Problem requirements:
Repeat the listing below in full, keeping every character as it is.

[[ Recorded data, beginning ]]

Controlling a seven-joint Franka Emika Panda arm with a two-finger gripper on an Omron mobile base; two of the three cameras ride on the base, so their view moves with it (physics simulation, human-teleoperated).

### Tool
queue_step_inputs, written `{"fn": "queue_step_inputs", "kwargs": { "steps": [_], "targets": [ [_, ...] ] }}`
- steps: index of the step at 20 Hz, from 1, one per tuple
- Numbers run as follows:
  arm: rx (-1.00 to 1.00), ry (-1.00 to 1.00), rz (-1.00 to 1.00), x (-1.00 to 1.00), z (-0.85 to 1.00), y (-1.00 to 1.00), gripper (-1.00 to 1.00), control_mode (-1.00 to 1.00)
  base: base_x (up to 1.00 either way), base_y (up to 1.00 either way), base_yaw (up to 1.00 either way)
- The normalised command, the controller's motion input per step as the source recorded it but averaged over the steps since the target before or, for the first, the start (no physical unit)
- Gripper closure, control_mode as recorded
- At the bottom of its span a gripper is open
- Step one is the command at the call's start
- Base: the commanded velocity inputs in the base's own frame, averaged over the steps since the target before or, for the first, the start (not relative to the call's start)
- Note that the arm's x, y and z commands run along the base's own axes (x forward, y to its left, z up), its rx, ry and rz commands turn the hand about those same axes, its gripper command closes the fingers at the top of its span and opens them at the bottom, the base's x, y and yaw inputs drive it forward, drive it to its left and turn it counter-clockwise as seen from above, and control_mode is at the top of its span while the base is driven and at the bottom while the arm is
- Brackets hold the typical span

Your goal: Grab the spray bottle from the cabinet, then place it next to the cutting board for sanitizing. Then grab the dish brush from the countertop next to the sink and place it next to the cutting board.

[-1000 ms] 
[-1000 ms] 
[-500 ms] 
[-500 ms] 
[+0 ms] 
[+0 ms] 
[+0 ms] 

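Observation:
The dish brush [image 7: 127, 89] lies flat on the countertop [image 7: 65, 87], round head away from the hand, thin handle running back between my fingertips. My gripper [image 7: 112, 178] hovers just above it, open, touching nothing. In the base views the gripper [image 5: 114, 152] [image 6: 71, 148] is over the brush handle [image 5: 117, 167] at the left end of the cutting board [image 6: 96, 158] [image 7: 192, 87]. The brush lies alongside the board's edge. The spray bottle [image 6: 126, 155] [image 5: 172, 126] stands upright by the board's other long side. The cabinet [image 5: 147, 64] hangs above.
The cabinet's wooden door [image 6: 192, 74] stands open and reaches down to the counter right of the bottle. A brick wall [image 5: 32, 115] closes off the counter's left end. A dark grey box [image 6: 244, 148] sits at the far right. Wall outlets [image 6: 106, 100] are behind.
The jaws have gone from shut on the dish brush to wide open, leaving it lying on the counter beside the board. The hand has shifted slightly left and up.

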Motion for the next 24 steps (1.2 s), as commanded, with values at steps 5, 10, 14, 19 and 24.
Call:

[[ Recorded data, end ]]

Response below:
Controlling a seven-joint Franka Emika Panda arm with a two-finger gripper on an Omron mobile base; two of the three cameras ride on the base, so their view moves with it (physics simulation, human-teleoperated).

### Tool
queue_step_inputs, written `{"fn": "queue_step_inputs", "kwargs": { "steps": [_], "targets": [ [_, ...] ] }}`
- steps: index of the step at 20 Hz, from 1, one per tuple
- Numbers run as follows:
  arm: rx (-1.00 to 1.00), ry (-1.00 to 1.00), rz (-1.00 to 1.00), x (-1.00 to 1.00), z (-0.85 to 1.00), y (-1.00 to 1.00), gripper (-1.00 to 1.00), control_mode (-1.00 to 1.00)
  base: base_x (up to 1.00 either way), base_y (up to 1.00 either way), base_yaw (up to 1.00 either way)
- The normalised command, the controller's motion input per step as the source recorded it but averaged over the steps since the target before or, for the first, the start (no physical unit)
- Gripper closure, control_mode as recorded
- At the bottom of its span a gripper is open
- Step one is the command at the call's start
- Base: the commanded velocity inputs in the base's own frame, averaged over the steps since the target before or, for the first, the start (not relative to the call's start)
- Note that the arm's x, y and z commands run along the base's own axes (x forward, y to its left, z up), its rx, ry and rz commands turn the hand about those same axes, its gripper command closes the fingers at the top of its span and opens them at the bottom, the base's x, y and yaw inputs drive it forward, drive it to its left and turn it counter-clockwise as seen from above, and control_mode is at the top of its span while the base is driven and at the bottom while the arm is
- Brackets hold the typical span

Your goal: Grab the spray bottle from the cabinet, then place it next to the cutting board for sanitizing. Then grab the dish brush from the countertop next to the sink and place it next to the cutting board.

[-1000 ms] 
[-1000 ms] 
[-500 ms] 
[-500 ms] 
[+0 ms] 
[+0 ms] 
[+0 ms] 

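Observation:
The dish brush [image 7: 127, 89] lies flat on the countertop [image 7: 65, 87], round head away from the hand, thin handle running back between my fingertips. My gripper [image 7: 112, 178] hovers just above it, open, touching nothing. In the base views the gripper [image 5: 114, 152] [image 6: 71, 148] is over the brush handle [image 5: 117, 167] at the left end of the cutting board [image 6: 96, 158] [image 7: 192, 87]. The brush lies alongside the board's edge. The spray bottle [image 6: 126, 155] [image 5: 172, 126] stands upright by the board's other long side. The cabinet [image 5: 147, 64] hangs above.
The cabinet's wooden door [image 6: 192, 74] stands open and reaches down to the counter right of the bottle. A brick wall [image 5: 32, 115] closes off the counter's left end. A dark grey box [image 6: 244, 148] sits at the far right. Wall outlets [image 6: 106, 100] are behind.
The jaws have gone from shut on the dish brush to wide open, leaving it lying on the counter beside the board. The hand has shifted slightly left and up.
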
Motion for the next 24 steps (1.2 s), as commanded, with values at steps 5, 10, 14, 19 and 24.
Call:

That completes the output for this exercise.